As more and more organizations embrace a data-driven culture and set up processes and tools to democratize and scale data and AI, data lineage is becoming an essential pillar of a pragmatic data management and governance strategy.

To understand the importance of data lineage, we have highlighted some of the common use cases we have heard from our customers below.

Impact analysis

Data goes through multiple updates or revisions over its lifecycle, and understanding the potential impact of any data changes on downstream consumers becomes important from a risk management standpoint. With data lineage, data teams can see all the downstream consumers — applications, dashboards, machine learning models or data sets, etc. — impacted by data changes, understand the severity of the impact, and notify the relevant stakeholders. Lineage also helps IT teams proactively communicate data migrations to the appropriate teams, ensuring business continuity.

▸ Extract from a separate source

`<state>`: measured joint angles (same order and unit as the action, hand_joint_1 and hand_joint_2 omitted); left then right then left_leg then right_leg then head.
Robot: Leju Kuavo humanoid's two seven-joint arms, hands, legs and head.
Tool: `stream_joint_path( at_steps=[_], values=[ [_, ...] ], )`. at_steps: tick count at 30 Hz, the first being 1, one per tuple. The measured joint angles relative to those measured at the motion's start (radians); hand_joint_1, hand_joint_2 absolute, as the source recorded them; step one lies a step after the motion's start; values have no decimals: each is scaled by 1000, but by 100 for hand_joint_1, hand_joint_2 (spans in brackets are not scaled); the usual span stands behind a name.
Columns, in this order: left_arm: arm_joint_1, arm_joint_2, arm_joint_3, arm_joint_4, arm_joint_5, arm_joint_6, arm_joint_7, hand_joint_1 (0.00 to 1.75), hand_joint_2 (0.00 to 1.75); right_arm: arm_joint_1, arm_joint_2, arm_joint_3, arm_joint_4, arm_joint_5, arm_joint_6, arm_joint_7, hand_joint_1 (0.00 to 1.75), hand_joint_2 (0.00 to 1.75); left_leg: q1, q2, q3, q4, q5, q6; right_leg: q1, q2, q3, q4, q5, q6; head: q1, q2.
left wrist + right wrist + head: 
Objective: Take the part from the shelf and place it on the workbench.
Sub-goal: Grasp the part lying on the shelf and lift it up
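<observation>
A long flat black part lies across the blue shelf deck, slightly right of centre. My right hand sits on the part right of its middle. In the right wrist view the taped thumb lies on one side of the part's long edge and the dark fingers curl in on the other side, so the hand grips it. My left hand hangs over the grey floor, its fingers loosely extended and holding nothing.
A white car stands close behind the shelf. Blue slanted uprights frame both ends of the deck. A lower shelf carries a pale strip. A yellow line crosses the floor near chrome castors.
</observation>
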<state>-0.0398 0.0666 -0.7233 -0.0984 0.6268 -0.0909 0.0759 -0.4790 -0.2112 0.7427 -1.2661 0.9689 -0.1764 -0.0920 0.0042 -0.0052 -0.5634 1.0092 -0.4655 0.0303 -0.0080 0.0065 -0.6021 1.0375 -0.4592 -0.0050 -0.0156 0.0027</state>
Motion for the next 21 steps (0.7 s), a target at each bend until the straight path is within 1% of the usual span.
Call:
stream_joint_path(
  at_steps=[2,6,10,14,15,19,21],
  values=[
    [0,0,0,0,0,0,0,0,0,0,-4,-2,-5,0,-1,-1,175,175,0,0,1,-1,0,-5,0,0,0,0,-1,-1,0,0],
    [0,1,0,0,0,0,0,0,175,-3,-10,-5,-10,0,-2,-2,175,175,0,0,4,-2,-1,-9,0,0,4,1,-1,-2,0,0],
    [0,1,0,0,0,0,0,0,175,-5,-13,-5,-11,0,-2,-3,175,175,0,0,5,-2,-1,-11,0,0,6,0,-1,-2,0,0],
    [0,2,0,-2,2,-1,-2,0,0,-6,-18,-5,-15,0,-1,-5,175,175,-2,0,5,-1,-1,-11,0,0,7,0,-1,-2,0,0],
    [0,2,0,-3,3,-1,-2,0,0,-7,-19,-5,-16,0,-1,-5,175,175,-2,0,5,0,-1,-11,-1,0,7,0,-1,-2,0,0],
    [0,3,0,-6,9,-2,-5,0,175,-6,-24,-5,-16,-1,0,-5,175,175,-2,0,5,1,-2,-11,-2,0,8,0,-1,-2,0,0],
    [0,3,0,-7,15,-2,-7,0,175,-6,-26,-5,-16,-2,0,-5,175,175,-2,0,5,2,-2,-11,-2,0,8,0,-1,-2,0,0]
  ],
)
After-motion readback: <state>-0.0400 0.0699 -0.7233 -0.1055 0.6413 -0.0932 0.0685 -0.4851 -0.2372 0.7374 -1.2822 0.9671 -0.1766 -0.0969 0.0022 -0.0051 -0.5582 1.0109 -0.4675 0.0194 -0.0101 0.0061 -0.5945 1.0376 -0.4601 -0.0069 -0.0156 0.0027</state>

Data understanding and transparency

Organizations deal with an influx of data from multiple sources, and building a better understanding of the context around data is paramount to ensure the trustworthiness of the data. Data lineage is a powerful tool that enables data leaders to drive better transparency and understanding of data in their organizations. Data lineage also empowers data consumers such as data scientists, data engineers and data analysts to be context-aware as they perform analyses, resulting in better quality outcomes. Finally, data stewards can see which data sets are no longer accessed or have become obsolete to retire unnecessary data and ensure data quality for end business users .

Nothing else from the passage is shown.